The American College of Medical Genetics and Genomics provides guidelines for clinical laboratories in validating testing for inherited colorectal cancers.

Management

	• The management of patients with Turcot syndrome takes into consideration both the CNS and colorectal lesions as well as the risk for additional malignancies.
	• Patients who present with a brain or spinal cord tumor are treated according to the guidelines based on pathology and molecular results.
	• Referral for genetic counseling is often a component of the management for these patients and their families, as well as appropriate cancer screening.

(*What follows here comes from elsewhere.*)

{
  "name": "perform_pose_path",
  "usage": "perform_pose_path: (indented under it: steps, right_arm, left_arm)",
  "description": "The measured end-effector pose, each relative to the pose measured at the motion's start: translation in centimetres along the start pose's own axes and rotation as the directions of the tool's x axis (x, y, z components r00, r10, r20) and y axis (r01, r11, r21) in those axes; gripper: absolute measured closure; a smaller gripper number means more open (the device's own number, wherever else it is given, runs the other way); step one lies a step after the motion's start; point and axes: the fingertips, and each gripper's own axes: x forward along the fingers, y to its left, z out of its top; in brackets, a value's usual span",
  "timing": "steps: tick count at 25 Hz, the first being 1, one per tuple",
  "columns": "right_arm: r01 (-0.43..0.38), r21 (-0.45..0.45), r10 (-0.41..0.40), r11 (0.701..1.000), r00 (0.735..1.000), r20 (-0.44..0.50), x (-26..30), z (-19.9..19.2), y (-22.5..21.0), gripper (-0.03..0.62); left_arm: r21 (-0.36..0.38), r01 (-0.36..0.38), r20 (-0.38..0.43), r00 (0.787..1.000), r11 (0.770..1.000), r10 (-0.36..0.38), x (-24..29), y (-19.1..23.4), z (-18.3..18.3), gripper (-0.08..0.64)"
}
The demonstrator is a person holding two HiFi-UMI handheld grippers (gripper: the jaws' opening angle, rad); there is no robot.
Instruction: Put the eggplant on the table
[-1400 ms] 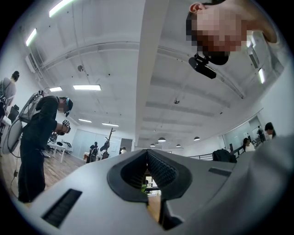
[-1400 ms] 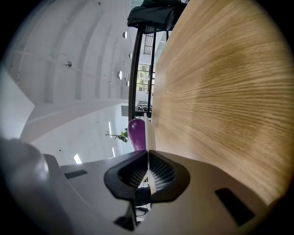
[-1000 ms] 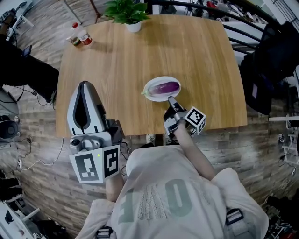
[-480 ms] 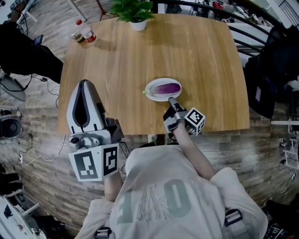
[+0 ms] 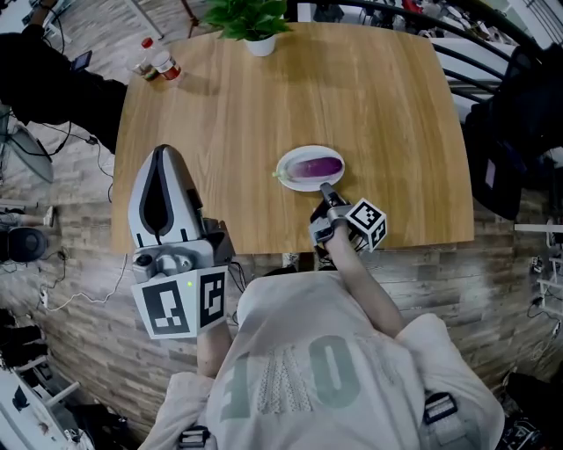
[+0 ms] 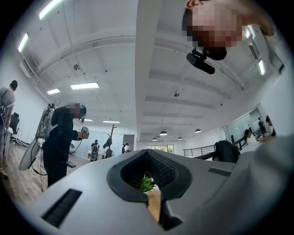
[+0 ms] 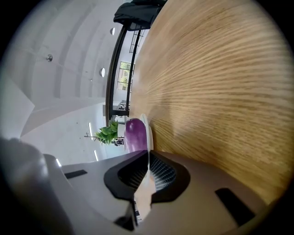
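A purple eggplant point(image 5: 317, 166) lies on a small white plate point(image 5: 299, 185) near the front of the wooden table point(image 5: 264, 105). My right gripper point(image 5: 325, 186) reaches the plate's near rim, tilted slightly down. In the right gripper view the thin white plate rim point(image 7: 147, 126) runs in between the pads of the right gripper point(image 7: 148, 158), which is shut on it, with the eggplant point(image 7: 135, 135) just beyond. My left gripper point(image 5: 161, 151) is held up off the table at the left, jaw tips together, holding nothing. In its own view the left gripper point(image 6: 148, 160) points out over the room.
A potted plant point(image 5: 246, 18) stands at the table's far edge and two small bottles point(image 5: 158, 66) at the far left corner. A dark chair point(image 5: 519, 132) is at the right. A person in black point(image 6: 62, 137) stands on the floor to the left.
My right gripper has sunk slightly at the plate's near rim. The plate, the eggplant and my left gripper have hardly moved.
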Motion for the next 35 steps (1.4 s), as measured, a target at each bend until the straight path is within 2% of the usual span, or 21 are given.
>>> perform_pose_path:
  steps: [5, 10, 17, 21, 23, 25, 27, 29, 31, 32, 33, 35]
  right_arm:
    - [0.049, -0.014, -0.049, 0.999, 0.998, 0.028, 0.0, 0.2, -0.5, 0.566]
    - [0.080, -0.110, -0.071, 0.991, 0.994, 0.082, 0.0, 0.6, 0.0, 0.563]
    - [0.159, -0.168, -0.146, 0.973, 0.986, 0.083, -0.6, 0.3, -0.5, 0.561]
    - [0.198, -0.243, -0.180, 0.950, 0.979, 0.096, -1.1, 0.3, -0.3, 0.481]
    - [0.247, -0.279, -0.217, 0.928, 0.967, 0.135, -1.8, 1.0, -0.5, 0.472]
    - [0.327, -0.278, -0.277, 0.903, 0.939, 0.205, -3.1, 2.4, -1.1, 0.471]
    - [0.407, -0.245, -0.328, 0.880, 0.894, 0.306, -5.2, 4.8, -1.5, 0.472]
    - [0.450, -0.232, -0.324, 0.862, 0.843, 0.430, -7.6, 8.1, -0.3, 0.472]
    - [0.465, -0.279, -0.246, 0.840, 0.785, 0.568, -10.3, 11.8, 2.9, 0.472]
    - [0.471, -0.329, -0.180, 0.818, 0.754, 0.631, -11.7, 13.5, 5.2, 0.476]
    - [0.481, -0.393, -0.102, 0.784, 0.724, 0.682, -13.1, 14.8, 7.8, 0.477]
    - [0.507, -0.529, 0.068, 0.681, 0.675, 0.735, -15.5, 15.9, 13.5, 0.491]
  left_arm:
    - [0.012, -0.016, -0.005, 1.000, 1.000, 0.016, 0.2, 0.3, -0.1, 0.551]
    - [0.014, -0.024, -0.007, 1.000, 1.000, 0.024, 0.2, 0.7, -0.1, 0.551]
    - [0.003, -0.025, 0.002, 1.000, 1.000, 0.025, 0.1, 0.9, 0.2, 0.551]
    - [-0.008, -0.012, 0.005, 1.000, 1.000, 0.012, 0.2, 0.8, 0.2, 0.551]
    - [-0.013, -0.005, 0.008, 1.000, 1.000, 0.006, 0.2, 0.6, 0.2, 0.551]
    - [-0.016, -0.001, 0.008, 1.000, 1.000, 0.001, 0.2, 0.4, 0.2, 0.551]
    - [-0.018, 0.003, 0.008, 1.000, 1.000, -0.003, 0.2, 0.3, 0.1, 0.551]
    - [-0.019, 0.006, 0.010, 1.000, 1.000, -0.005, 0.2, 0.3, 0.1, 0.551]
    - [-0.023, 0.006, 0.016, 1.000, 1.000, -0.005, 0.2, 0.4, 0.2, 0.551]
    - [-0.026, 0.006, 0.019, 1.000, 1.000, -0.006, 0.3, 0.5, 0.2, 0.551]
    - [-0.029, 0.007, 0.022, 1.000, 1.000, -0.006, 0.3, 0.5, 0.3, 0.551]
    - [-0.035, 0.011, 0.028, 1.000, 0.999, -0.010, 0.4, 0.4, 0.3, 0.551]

Management of brain tumors. Early detection of brain tumors in patients with familial adenomatous polyposis coli might improve outcome. Surveillance MRI imaging is not routinely recommended, but annual physical exams are, and there should be a low threshold to obtain imaging if there is clinical concern for a brain tumor. Decision for surgery, if required, is made on neurosurgical consultation. Referral to a clinical cancer genetics program should also be considered. For more information, see the articles on medulloblastoma and malignant glioma.

It remains controversial whether some patients have particular sensitivity to DNA-damaging therapies, such as radiation and alkylating chemotherapies in the setting of a germline DNA repair deficiency, and whether these treatment modalities should be avoided (24). The use of immune checkpoint inhibitors has now been approved by the FDA for solid tumors with MSI or MMR deficiency; in some studies, use in patients with biallelic MMR deficiency glioblastoma multiforme have shown encouraging results (01). It is thought that tumors harbor a high mutation load, resulting in the expression of neoantigens that act as a target for immunotherapy.

Management of colorectal lesions. Additional considerations include the detection and management of colorectal lesions. This involves treatment of affected individuals, counseling of patients and their families, screening of at-risk individuals, and surveillance of affected patients for extracolonic cancers. Treatment of adenomatous polyposis is primarily colectomy during the second or third decade.

Outlook for future. Finding better preventive agents, potentially including vaccines, improving screening for colonic and extracolonic cancers, and applying new radiological and endoscopic technology to the diagnosis and management of extracolonic features will be the major challenges for the management of Turcot syndrome in the future.

Outcomes

Outcome depends on underlying malignancy, its pathology, and genetic mutations.

Special considerations

Pregnancy

If there is a diagnosis of Turcot syndrome, genetic counseling is recommended prior to planned pregnancy as prenatal testing options, including preimplantation genetic diagnosis, can be offered.